When to Use Alloy Steel and Carbon Steel
Carbon steel (SA 516, SA 537):
- Standard boilers, tanks, structured fabrication
- Cost driven applications where moderate tempraturestress are involved
Alloy steel (ASTM A387 series):
- High pressure or hot temperature environments (e.g. powerplants)
- Situations requiring corrosion control
- Projects where tensile strength improved to justify cost
When you compare alloy steel plates with carbon steel plates, you’ll notice clear differences in their composition and performance. Alloy steel contains additional elements like chromium, nickel, and molybdenum, which give it superior strength and corrosion resistance. Because of this, manufacturers use alloy steel plates in environments that demand durability, such as heavy machinery, pipelines, and pressure vessels.

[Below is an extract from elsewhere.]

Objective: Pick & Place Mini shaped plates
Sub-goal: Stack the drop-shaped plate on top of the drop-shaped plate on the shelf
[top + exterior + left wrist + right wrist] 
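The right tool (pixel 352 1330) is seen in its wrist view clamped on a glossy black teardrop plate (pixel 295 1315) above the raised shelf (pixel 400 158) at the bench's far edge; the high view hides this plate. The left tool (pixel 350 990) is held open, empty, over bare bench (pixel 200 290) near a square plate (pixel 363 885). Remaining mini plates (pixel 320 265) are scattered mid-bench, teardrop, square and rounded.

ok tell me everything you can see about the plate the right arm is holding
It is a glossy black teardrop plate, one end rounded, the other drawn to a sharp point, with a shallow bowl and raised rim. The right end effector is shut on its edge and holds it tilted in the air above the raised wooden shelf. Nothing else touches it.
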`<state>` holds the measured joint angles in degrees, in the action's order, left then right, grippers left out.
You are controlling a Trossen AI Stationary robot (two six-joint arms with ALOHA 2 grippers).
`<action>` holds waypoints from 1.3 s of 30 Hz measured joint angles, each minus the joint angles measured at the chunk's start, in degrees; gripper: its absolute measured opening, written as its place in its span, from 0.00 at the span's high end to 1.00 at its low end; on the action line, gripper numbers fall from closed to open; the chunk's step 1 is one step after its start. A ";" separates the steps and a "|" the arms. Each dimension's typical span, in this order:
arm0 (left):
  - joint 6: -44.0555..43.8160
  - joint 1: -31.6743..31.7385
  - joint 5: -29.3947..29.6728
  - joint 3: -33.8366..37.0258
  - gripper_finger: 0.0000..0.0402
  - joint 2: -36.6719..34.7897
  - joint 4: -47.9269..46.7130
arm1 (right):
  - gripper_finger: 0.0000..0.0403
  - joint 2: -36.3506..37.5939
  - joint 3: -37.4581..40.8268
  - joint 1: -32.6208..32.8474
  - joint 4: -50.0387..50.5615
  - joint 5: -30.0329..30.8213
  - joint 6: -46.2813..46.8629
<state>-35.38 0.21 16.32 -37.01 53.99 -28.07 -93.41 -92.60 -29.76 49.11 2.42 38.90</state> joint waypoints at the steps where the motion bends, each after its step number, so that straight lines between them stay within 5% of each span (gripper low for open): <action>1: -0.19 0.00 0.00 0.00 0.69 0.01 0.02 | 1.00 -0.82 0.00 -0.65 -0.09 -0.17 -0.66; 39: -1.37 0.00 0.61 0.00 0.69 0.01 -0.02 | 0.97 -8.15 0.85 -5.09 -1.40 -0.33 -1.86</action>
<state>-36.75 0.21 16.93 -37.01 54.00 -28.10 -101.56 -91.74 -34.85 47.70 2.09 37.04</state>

Meanwhile, carbon steel plates consist mainly of iron and carbon. They offer excellent hardness and strength at a lower cost. Therefore, many industries choose carbon steel plates for construction, shipbuilding, and general fabrication. However, carbon steel does not resist corrosion or high temperatures as well as alloy steel.

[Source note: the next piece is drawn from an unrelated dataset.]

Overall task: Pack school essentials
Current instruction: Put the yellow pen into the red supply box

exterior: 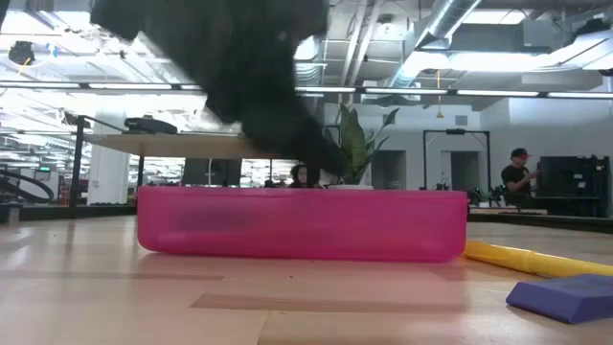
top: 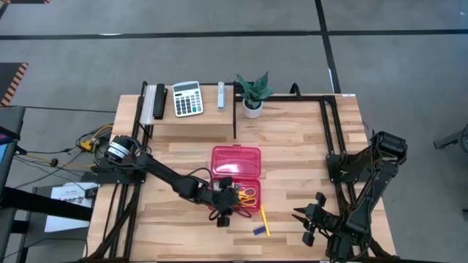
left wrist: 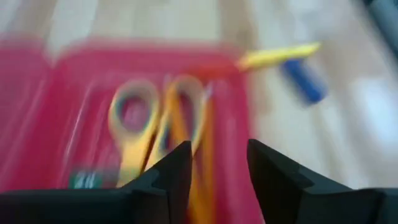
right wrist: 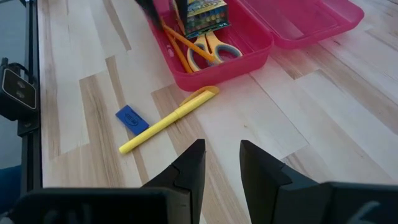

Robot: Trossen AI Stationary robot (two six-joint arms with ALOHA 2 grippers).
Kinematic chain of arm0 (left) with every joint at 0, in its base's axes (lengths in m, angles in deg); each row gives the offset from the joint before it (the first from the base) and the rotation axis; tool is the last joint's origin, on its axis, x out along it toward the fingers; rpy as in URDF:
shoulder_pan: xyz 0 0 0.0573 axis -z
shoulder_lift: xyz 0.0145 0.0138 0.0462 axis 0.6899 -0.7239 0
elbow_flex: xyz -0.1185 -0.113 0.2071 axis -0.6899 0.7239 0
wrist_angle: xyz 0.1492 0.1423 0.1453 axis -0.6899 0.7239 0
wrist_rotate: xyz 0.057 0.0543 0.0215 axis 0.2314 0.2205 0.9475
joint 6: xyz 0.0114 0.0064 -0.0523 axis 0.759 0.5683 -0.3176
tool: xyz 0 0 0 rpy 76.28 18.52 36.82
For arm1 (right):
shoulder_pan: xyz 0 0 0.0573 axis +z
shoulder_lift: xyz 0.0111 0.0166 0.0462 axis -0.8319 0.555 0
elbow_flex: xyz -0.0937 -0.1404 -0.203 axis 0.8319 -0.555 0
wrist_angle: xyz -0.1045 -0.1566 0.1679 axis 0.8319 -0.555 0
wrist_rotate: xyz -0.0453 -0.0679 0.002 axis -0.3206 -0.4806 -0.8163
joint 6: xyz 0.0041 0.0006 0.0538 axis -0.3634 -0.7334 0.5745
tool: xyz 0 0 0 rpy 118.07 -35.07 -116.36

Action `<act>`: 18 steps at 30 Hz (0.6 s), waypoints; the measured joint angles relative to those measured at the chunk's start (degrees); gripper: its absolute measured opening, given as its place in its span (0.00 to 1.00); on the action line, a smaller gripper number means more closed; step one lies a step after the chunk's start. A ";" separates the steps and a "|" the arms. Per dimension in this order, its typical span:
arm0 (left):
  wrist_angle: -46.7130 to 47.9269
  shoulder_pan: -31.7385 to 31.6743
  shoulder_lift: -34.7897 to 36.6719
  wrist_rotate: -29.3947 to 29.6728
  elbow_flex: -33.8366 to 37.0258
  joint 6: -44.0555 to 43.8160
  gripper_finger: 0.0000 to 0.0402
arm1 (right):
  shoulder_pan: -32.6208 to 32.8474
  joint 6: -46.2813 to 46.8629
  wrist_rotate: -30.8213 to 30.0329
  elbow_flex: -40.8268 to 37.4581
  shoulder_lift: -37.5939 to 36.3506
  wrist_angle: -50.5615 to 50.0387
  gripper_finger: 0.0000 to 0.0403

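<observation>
Packing about half done, I judge. My right tool waits near the worktop's front edge, fingers slightly apart, empty. Yellow pen and blue eraser lie loose just outside the pink pencil case, unpacked. My left tool hovers over the case, fingers parted, holding nothing. Inside: yellow-handled scissors, orange pencil, crayon box.

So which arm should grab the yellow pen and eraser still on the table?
Probably the right. Its gripper is open and free, facing the pen and eraser. The left gripper is busy over the pink case.
</observation>
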 joint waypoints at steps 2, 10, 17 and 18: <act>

In contrast, alloy steel plates handle extreme conditions more effectively. As a result, they last longer in harsh environments and require less maintenance. On the other hand, carbon steel plates provide a budget-friendly option when corrosion resistance is less critical.
To summarize, if your project demands high strength and resistance to wear, then alloy steel plates are the better choice. But, if cost is a priority and conditions are moderate, carbon steel plates will serve you well. Ultimately, your selection depends on your specific needs and environment.
Why Carbon Steel Plates Are Preferred for Cost-Effective Fabrication?
Besides strength and corrosion resistance, alloy steel plates also offer improved toughness and wear resistance. For example, industries like aerospace and automotive rely on alloy steel to meet strict safety and performance standards. Moreover, alloy steel’s ability to maintain its properties at high temperatures makes it suitable for power plants and chemical processing equipment. Consequently, investing in alloy steel plates can reduce downtime and maintenance costs over time.
Conversely, carbon steel plates excel in applications where cost efficiency and ease of fabrication matter most. Because carbon steel bends and welds easily, fabricators often prefer it for structural components and pipelines in non-corrosive environments. Still, to prevent rust and extend service life, carbon steel plates require protective coatings or treatments. Therefore, proper maintenance becomes crucial when using carbon steel in exposed or humid conditions.